- EXERCISE DETAILS
All pictures are to be omitted while the lines starting at the line with "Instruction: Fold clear" and ending at the line with "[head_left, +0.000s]" in the material below are retyped exactly, both ends included.

- COLLECTED DATA
◇ ◇ ◇
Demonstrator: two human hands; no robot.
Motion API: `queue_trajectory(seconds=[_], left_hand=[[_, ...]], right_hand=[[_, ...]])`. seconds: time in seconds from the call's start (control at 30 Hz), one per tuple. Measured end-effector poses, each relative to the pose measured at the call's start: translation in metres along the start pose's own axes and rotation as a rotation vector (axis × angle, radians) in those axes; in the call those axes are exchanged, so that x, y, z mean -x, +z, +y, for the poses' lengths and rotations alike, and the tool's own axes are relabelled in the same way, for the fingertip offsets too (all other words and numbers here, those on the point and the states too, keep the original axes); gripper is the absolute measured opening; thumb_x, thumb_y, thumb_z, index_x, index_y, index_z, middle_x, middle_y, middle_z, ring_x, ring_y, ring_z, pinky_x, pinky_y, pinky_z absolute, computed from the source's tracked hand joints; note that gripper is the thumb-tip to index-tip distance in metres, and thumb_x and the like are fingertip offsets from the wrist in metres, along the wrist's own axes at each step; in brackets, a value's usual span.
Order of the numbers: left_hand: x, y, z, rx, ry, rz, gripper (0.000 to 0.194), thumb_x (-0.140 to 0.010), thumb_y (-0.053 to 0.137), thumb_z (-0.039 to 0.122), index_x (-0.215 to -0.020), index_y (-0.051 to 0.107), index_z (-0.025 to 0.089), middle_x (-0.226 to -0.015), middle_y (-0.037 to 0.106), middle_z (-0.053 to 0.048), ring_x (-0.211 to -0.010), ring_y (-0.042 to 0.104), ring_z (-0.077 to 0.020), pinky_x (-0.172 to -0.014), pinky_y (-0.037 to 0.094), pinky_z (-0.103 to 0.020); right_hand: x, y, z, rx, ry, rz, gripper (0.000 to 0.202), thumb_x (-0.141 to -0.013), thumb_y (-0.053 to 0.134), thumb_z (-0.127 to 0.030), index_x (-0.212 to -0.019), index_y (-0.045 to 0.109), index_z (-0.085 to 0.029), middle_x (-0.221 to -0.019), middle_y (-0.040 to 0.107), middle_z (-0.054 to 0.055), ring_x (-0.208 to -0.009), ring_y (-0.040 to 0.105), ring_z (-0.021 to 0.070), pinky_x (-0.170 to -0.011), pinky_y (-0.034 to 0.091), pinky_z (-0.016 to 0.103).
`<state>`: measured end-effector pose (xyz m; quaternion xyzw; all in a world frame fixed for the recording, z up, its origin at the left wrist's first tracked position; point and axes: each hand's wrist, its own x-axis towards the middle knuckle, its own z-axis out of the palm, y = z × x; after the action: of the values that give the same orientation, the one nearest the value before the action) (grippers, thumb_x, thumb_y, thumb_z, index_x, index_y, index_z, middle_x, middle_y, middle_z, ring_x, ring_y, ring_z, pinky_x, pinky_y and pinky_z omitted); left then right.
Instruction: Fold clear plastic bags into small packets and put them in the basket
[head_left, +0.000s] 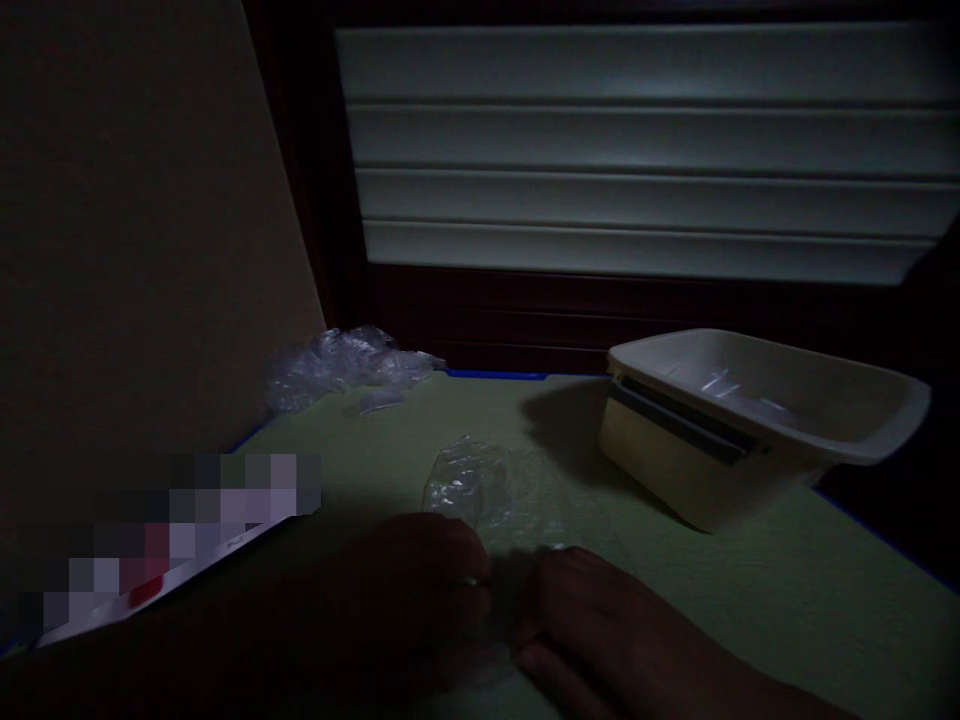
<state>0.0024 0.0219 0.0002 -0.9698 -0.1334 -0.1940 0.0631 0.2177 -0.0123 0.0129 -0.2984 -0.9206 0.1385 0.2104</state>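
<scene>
A clear plastic bag (pixel 495 490) lies crinkled on the green tabletop, its near part running down between my two hands. My left hand (pixel 427 590), in deep shadow, has its fingers curled in on the bag's left side. Across a small gap, my right hand (pixel 600 620) is closed on the bag's right side, knuckles up and thumb tucked underneath. The fingertips of both hands are hard to make out in the dim light.
A cream plastic tub (pixel 832 455) with a dark strip stands at the right, clear plastic inside. Crumpled clear bags (pixel 345 360) lie at the back left. A pixelated flat item (pixel 202 540) is at the left. Behind the table (pixel 465 410) are a wall and slatted panel (pixel 630 150).
</scene>
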Motion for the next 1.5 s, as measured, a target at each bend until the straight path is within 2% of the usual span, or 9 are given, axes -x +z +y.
queue_trajectory(seconds=[0.2, 0.43, 0.77, 0.87, 1.0, 1.17, 1.3, 1.4, 1.5], left_hand=[[-0.003, -0.007, 0.003, 0.039, -0.121, 0.15, 0.014, -0.087, 0.041, 0.013, -0.08, 0.052, 0.015, -0.085, 0.058, -0.005, -0.075, 0.051, -0.0153, -0.065, 0.042, -0.027], [-0.005, -0.01, 0.008, 0.019, -0.309, 0.071, 0.026, -0.086, 0.037, 0.014, -0.064, 0.05, 0.015, -0.061, 0.048, 0.0, -0.054, 0.04, -0.0116, -0.049, 0.03, -0.024], [-0.005, -0.002, -0.006, 0.22, -0.634, 0.017, 0.029, -0.084, 0.04, 0.025, -0.058, 0.047, 0.016, -0.055, 0.045, 0.004, -0.049, 0.041, -0.0088, -0.048, 0.03, -0.021], [-0.01, -0.006, -0.006, 0.307, -0.762, -0.02, 0.026, -0.083, 0.041, 0.028, -0.064, 0.054, 0.015, -0.057, 0.051, 0.002, -0.051, 0.047, -0.0104, -0.049, 0.034, -0.021], [-0.01, -0.004, -0.008, 0.367, -0.872, -0.012, 0.022, -0.081, 0.047, 0.028, -0.096, 0.06, 0.016, -0.061, 0.057, 0.004, -0.053, 0.052, -0.011, -0.05, 0.038, -0.021], [-0.001, 0.004, -0.009, 0.257, -0.736, 0.12, 0.035, -0.081, 0.053, 0.021, -0.116, 0.048, 0.022, -0.08, 0.059, 0.002, -0.064, 0.056, -0.0119, -0.058, 0.045, -0.022], [0.0, 0.001, -0.001, -0.049, -0.334, 0.286, 0.026, -0.084, 0.049, 0.012, -0.109, 0.048, 0.02, -0.107, 0.056, -0.007, -0.099, 0.052, -0.019, -0.082, 0.045, -0.031], [-0.005, -0.005, 0.005, -0.101, -0.036, 0.184, 0.022, -0.085, 0.043, 0.006, -0.103, 0.05, 0.016, -0.1, 0.063, -0.006, -0.099, 0.054, -0.0185, -0.086, 0.044, -0.031], [-0.007, -0.008, 0.005, 0.015, -0.071, 0.05, 0.025, -0.08, 0.039, 0.004, -0.099, 0.052, 0.014, -0.092, 0.065, -0.006, -0.085, 0.059, -0.0171, -0.08, 0.047, -0.028]], right_hand=[[0.0, -0.008, -0.004, 0.154, 0.236, -0.006, 0.019, -0.074, 0.062, -0.026, -0.091, 0.059, -0.018, -0.09, 0.062, 0.007, -0.082, 0.056, 0.0206, -0.068, 0.045, 0.03], [-0.002, -0.01, -0.002, 0.125, 0.352, -0.07, 0.015, -0.078, 0.049, -0.017, -0.089, 0.06, -0.017, -0.089, 0.06, 0.008, -0.08, 0.054, 0.0211, -0.068, 0.044, 0.032], [-0.001, -0.008, 0.008, 0.109, 0.394, -0.034, 0.02, -0.088, 0.039, -0.019, -0.078, 0.056, -0.018, -0.076, 0.061, 0.005, -0.069, 0.056, 0.0174, -0.059, 0.041, 0.027], [-0.001, -0.006, 0.011, 0.137, 0.407, -0.038, 0.018, -0.088, 0.041, -0.017, -0.079, 0.057, -0.018, -0.076, 0.063, 0.005, -0.068, 0.058, 0.0178, -0.06, 0.041, 0.027], [-0.002, -0.004, 0.015, 0.204, 0.417, -0.041, 0.015, -0.086, 0.045, -0.015, -0.081, 0.059, -0.019, -0.078, 0.065, 0.004, -0.07, 0.06, 0.0185, -0.061, 0.042, 0.028], [-0.003, -0.003, 0.016, 0.238, 0.45, -0.066, 0.011, -0.085, 0.049, -0.017, -0.085, 0.06, -0.02, -0.081, 0.067, 0.004, -0.073, 0.062, 0.0201, -0.063, 0.044, 0.03], [-0.003, -0.003, 0.017, 0.262, 0.436, -0.061, 0.009, -0.084, 0.051, -0.017, -0.084, 0.059, -0.021, -0.08, 0.067, 0.003, -0.072, 0.062, 0.0199, -0.063, 0.045, 0.03], [-0.003, -0.002, 0.018, 0.279, 0.408, -0.058, 0.008, -0.083, 0.053, -0.016, -0.084, 0.059, -0.02, -0.078, 0.067, 0.002, -0.07, 0.063, 0.0193, -0.062, 0.045, 0.029], [-0.003, -0.001, 0.018, 0.299, 0.389, -0.046, 0.011, -0.082, 0.054, -0.014, -0.088, 0.06, -0.02, -0.08, 0.066, 0.002, -0.071, 0.063, 0.0195, -0.063, 0.045, 0.03]])
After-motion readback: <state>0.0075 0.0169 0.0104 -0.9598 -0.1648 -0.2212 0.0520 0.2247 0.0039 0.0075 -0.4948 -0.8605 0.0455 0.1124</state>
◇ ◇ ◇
- REPLY TO THE EXERCISE
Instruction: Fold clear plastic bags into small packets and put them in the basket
[head_left, +0.000s] 

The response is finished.